Prometheus First Steps
Introduction
Prometheus is an open-source systems monitoring and alerting toolkit that has become a cornerstone of cloud-native observability. Originally built at SoundCloud, Prometheus is now a standalone project maintained by the Cloud Native Computing Foundation (CNCF). In this guide, we'll take our first steps with Prometheus, understanding its core concepts and getting a basic implementation up and running.
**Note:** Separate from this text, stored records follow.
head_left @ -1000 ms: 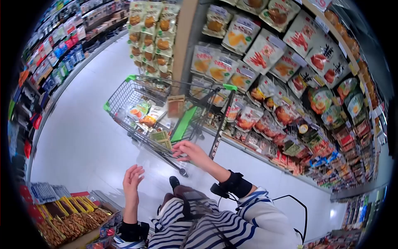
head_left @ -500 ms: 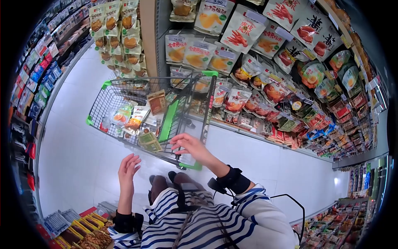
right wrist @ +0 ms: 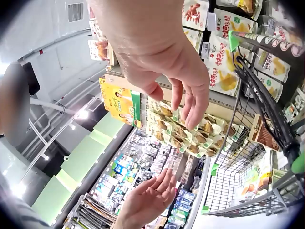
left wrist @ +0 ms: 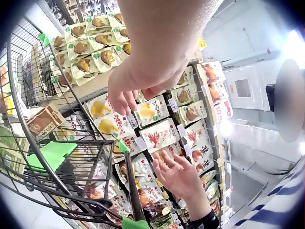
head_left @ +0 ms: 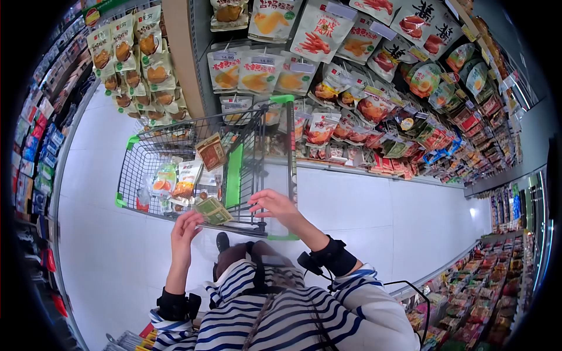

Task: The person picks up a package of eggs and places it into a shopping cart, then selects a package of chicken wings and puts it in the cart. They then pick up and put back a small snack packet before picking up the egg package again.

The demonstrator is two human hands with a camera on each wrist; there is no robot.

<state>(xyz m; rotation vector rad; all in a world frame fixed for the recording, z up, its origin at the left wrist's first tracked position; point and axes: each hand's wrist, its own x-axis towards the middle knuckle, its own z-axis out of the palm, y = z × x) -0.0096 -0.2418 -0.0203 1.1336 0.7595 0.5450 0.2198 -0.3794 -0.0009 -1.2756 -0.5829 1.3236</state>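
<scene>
My left hand (head_left: 184, 231) is held up beside the near side of a wire shopping cart (head_left: 132, 181), its fingers loosely bent and holding nothing. Over the cart's near rear corner hovers my right hand (head_left: 276, 209), also bare, with fingers spread and slightly curved. Inside the cart lie a brown packet (head_left: 211, 152), a white and orange pouch (head_left: 187, 182), a pouch with an egg picture (head_left: 164, 179) and a green squarish packet (head_left: 213, 210). The left hand's fingertips overlap the green packet's edge in the head view. A green panel (head_left: 234, 175) stands near the cart's handle (head_left: 293, 146).
A shelf rack with hanging food pouches (head_left: 325, 32) runs behind the cart and off to the right. Cream pouches (head_left: 133, 64) hang on the rack's end. More shelves (head_left: 36, 169) line the left side, and a display of packets (head_left: 468, 292) stands at lower right.
The view has turned, and the cart now appears further left and closer to the body. The left hand has come nearer the cart's side. Both hands stay without anything in them.
</scene>
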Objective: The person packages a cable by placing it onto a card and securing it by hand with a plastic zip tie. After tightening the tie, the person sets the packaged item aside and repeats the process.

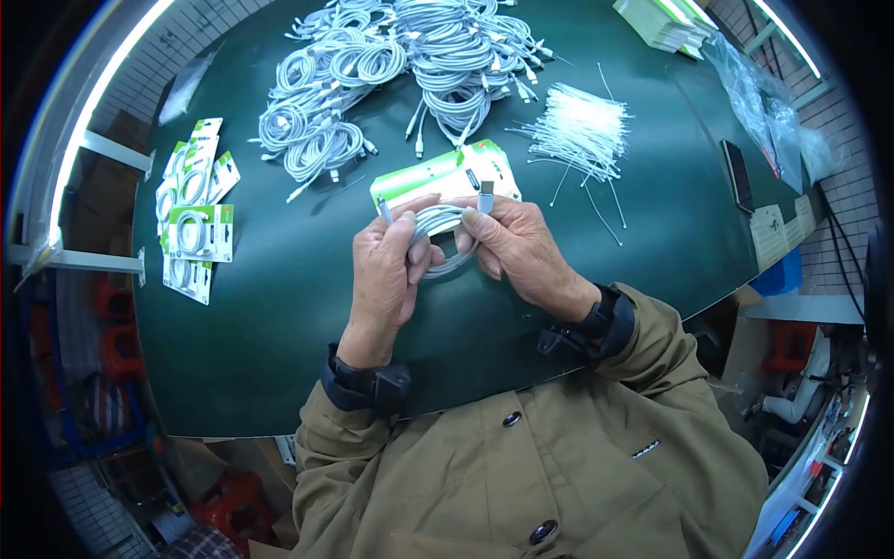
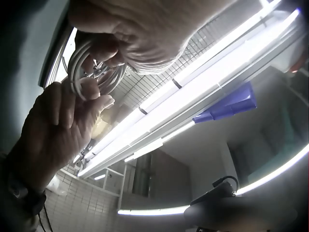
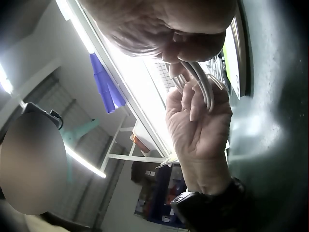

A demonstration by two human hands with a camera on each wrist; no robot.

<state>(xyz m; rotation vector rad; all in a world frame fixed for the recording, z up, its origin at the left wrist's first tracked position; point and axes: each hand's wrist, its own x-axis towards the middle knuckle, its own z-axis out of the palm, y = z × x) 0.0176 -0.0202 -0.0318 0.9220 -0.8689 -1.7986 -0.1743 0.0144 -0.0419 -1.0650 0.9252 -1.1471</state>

Prometheus follows a pull-based model where it scrapes metrics from instrumented applications at regular intervals. These metrics are stored in a time-series database and can be queried using PromQL (Prometheus Query Language). This approach provides a powerful and flexible way to monitor your systems and applications.
What is Prometheus?
Prometheus is a monitoring system that:
- Collects metrics from configured targets at specified intervals
- Evaluates rule expressions
- Displays results
- Can trigger alerts when specified conditions are observed
Its key features include:
- A multi-dimensional data model with time series data identified by metric name and key/value pairs
- PromQL, a flexible query language
- No reliance on distributed storage; single server nodes are autonomous
- Time series collection via a pull model over HTTP
- Pushing time series is supported via an intermediary gateway
- Targets are discovered via service discovery or static configuration
- Multiple modes of graphing and dashboarding support
Prerequisites
Before we begin, ensure you have:
- A Linux, macOS, or Windows system
- Basic understanding of command-line operations
- Docker installed (for the simplest setup)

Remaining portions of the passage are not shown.